SkyBridge Capital
- Type: Private
- Industry: Investment Management
- Founded: 2005
- Headquarters: 527 Madison Avenue New York City, United States
- Key people: Anthony Scaramucci Raymond Nolte Brett S. Messing
- Website: www.skybridge.com

= SkyBridge Capital =

American investment firm

SkyBridge Capital is a global investment firm based in New York City, United States. It is run by founder Anthony Scaramucci, Brett S. Messing, and Raymond Nolte.

SkyBridge produces the SkyBridge Alternatives Conference, or "SALT" Conference, a capital introduction convention. In addition to its annual flagship event in Las Vegas, SALT has hosted conferences in Singapore, Tokyo and Abu Dhabi.

It has offices located in New York and Florida.

As of March 2023 Skybridge's assets had dwindled to about $2 billion from a peak of $9 billion in 2015. Investors lost about 30% of their value from the beginning of 2020 through March 2023, 39% in calendar 2022. The fund had reduced the ability of investors to withdraw funds and reduced staffing.

== History ==
SkyBridge Capital was founded in 2005 by Anthony Scaramucci, the co-founder of Oscar Capital Management.

In June 2010, SkyBridge acquired Citigroup Alternative Investments Hedge Fund Management Group. Ray Nolte, who oversaw the Citigroup operation, joined SkyBridge as co-managing partner and chief investment officer. Troy Gaveski, who served SkyBridge as co-chief investment officer from 2019-2021, also joined with the acquisition. The acquisition raised assets under management from $450 million to $5.9 billion.

In March 2015, the company opened its third office in Palm Beach Gardens, Florida. The company was also the title sponsor of West Palm Beach's inaugural bike share program, SkyBike, before the program shut down in December 2019.

On January 17, 2017, SkyBridge announced that it had signed a definitive purchase agreement with RON Transatlantic and HNA Capital U.S., with founder Scaramucci stepping down from his role as co-managing partner in order to take a role in Trump administration.
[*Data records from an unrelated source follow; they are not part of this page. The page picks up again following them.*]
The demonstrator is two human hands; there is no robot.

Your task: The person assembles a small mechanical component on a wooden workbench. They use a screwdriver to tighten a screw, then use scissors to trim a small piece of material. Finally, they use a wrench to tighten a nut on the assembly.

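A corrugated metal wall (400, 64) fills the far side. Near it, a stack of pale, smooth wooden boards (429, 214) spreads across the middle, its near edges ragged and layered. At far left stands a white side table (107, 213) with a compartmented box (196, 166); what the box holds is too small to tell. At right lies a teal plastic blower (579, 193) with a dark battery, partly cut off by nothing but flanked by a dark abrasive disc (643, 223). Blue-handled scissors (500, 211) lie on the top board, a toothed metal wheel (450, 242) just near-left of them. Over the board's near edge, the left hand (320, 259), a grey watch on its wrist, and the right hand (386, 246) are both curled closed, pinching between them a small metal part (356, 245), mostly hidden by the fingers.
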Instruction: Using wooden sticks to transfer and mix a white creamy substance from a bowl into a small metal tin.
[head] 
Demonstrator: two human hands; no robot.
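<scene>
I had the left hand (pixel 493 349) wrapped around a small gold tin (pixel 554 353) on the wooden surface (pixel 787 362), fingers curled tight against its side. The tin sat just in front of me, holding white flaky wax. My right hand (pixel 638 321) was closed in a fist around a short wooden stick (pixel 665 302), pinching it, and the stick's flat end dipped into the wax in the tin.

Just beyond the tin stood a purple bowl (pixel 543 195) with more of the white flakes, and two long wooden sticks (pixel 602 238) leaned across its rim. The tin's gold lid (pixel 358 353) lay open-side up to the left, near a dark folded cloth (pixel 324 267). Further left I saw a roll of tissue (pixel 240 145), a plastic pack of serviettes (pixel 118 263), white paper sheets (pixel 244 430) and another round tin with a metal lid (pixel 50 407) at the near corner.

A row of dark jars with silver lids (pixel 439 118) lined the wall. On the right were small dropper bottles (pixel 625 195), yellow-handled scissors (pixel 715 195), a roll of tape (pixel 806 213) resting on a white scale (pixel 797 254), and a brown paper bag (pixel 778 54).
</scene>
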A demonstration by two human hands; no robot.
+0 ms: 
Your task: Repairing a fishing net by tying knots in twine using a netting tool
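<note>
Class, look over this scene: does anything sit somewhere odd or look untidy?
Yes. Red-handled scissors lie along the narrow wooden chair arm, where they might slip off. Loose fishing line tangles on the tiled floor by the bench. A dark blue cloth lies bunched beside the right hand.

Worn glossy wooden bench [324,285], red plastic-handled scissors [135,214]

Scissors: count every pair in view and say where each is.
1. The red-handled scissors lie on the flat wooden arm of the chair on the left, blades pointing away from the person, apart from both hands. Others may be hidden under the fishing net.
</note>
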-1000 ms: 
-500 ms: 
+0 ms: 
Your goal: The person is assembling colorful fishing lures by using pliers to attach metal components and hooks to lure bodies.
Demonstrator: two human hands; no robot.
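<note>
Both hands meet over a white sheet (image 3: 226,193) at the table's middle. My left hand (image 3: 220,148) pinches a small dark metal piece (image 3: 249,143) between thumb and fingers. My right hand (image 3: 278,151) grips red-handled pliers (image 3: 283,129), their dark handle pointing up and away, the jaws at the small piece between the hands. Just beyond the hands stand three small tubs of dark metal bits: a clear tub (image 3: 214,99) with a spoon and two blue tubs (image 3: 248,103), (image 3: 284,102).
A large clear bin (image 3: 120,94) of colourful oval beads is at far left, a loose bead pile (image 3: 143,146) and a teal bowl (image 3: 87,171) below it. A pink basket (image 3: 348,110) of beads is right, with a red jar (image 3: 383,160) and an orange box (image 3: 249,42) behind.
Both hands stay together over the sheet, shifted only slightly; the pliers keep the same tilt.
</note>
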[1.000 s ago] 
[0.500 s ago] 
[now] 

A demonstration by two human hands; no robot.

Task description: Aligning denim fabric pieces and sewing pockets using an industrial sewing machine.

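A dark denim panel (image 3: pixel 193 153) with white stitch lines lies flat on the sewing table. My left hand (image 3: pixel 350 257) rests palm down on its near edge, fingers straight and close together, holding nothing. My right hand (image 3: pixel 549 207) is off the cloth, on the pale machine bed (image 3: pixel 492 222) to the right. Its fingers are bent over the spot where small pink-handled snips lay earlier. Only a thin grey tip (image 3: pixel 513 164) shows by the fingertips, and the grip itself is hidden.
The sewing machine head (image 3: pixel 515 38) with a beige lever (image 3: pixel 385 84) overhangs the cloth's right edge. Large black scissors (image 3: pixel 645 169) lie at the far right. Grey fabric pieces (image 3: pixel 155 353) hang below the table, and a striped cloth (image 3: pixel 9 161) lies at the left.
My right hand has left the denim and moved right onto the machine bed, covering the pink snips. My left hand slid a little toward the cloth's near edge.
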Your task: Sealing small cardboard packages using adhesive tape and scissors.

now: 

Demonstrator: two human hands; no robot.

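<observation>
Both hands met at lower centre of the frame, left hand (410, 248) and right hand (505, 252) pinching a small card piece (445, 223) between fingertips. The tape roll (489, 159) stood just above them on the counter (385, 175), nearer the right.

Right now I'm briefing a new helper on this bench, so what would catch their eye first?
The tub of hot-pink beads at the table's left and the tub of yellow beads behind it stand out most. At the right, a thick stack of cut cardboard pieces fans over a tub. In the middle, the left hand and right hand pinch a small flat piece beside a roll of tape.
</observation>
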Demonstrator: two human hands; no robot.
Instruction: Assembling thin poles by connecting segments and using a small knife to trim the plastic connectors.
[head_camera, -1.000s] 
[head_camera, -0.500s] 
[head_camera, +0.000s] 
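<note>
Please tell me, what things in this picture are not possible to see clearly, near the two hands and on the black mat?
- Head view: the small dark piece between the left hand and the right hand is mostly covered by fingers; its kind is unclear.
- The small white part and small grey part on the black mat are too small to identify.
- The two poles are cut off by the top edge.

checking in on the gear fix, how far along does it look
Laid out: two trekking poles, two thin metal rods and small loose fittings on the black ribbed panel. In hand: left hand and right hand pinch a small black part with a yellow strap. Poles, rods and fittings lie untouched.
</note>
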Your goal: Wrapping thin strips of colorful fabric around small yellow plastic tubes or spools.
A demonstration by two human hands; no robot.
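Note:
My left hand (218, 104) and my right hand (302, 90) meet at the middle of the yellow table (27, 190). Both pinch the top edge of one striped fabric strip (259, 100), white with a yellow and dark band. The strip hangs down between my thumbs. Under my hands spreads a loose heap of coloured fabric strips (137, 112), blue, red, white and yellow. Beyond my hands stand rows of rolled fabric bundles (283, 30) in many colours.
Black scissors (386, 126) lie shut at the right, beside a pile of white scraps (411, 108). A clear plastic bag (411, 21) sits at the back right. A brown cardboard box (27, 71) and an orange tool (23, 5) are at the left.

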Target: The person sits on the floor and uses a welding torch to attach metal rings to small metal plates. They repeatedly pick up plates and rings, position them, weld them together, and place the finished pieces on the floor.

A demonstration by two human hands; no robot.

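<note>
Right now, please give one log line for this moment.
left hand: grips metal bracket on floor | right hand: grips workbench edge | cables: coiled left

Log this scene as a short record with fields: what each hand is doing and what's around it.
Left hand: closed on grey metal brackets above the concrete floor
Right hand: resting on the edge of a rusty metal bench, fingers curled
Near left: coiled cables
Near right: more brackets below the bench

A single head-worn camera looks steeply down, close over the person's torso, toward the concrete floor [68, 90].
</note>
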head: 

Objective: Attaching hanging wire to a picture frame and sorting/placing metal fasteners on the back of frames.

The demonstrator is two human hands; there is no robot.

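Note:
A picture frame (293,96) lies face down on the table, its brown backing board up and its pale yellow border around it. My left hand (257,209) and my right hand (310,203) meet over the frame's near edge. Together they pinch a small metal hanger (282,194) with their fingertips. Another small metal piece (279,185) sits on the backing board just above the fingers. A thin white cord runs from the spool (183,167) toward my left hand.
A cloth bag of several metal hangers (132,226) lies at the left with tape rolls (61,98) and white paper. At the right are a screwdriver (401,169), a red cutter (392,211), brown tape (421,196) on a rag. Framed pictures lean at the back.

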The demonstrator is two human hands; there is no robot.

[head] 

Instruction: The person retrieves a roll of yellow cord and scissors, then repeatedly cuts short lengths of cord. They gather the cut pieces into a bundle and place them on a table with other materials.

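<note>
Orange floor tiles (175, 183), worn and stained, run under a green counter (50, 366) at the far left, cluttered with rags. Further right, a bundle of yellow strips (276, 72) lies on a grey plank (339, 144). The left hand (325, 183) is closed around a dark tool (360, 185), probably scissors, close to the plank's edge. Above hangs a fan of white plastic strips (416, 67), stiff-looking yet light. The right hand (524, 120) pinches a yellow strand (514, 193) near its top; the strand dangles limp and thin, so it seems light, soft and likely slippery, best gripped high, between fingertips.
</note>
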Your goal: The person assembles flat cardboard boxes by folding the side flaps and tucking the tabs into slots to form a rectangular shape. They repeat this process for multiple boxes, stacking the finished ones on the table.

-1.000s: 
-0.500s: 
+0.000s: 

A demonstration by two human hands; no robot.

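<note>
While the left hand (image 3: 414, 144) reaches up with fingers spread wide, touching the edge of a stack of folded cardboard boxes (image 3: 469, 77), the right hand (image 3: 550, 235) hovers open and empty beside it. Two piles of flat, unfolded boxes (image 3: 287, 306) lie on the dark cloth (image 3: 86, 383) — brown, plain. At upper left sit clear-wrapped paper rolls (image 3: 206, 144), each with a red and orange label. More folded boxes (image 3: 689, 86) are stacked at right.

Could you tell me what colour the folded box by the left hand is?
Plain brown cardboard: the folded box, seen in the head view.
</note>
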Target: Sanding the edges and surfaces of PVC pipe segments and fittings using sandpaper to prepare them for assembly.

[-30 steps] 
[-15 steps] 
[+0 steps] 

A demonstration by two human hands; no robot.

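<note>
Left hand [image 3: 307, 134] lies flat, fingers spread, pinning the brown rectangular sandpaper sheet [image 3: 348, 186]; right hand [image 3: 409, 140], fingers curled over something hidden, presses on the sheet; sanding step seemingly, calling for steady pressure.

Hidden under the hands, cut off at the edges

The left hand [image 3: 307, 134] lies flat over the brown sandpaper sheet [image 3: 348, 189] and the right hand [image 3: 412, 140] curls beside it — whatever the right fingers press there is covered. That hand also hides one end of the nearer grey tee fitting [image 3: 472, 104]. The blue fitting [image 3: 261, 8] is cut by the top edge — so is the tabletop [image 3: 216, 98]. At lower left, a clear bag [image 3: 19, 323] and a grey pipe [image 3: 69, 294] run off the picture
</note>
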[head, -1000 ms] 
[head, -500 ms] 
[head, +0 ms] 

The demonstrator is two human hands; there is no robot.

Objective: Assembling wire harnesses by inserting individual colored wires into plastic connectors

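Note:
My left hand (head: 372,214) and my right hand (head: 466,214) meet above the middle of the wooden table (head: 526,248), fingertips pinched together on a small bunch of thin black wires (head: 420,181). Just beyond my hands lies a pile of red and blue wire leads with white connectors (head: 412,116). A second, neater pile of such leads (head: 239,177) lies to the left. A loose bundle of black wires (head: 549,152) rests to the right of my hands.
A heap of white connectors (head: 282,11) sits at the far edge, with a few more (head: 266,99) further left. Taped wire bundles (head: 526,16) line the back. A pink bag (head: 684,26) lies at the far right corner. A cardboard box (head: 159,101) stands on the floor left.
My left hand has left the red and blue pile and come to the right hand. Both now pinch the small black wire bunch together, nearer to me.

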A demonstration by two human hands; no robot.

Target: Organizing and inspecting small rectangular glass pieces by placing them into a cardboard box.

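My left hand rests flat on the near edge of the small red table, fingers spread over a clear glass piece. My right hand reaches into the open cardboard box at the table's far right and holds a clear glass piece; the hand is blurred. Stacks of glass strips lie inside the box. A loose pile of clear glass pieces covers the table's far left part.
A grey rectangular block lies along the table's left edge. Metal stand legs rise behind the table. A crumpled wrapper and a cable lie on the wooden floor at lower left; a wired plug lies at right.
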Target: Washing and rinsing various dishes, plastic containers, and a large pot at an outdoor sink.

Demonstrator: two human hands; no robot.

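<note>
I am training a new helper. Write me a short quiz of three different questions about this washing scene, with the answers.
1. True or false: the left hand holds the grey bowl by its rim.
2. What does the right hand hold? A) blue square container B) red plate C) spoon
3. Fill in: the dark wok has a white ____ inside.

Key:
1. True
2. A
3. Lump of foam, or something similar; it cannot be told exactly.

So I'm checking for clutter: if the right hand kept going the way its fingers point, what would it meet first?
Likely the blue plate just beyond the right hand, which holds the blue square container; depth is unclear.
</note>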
However, on April 30, 2018, HNA and SkyBridge issued a joint statement the two sides had agreed not to pursue the deal, with Scaramucci returning as co-managing partner of the company. The Committee on Foreign Investment in the United States had yet to approve HNA's takeover. The statement said that the committee had offered the two sides "a path to approval" if they made certain changes, but that neither side believed it was in its best interest to continue.

In September 2022, the venture arm of FTX bought a 30 percent stake in SkyBridge for $45 million, valuing SkyBridge at roughly $150M. SkyBridge will use $40 million from the proceeds to buy cryptocurrencies to strengthen its long-term balance sheet. The deal additionally provided FTX with a three-year option to acquire 85 percent of the fund group. In November 2022, following the insolvency crisis at FTX, Scaramucci said that he was trying to buy back the stake. Additionally, he added that SkyBridge took a loss on its exposure to FTX's FTT token.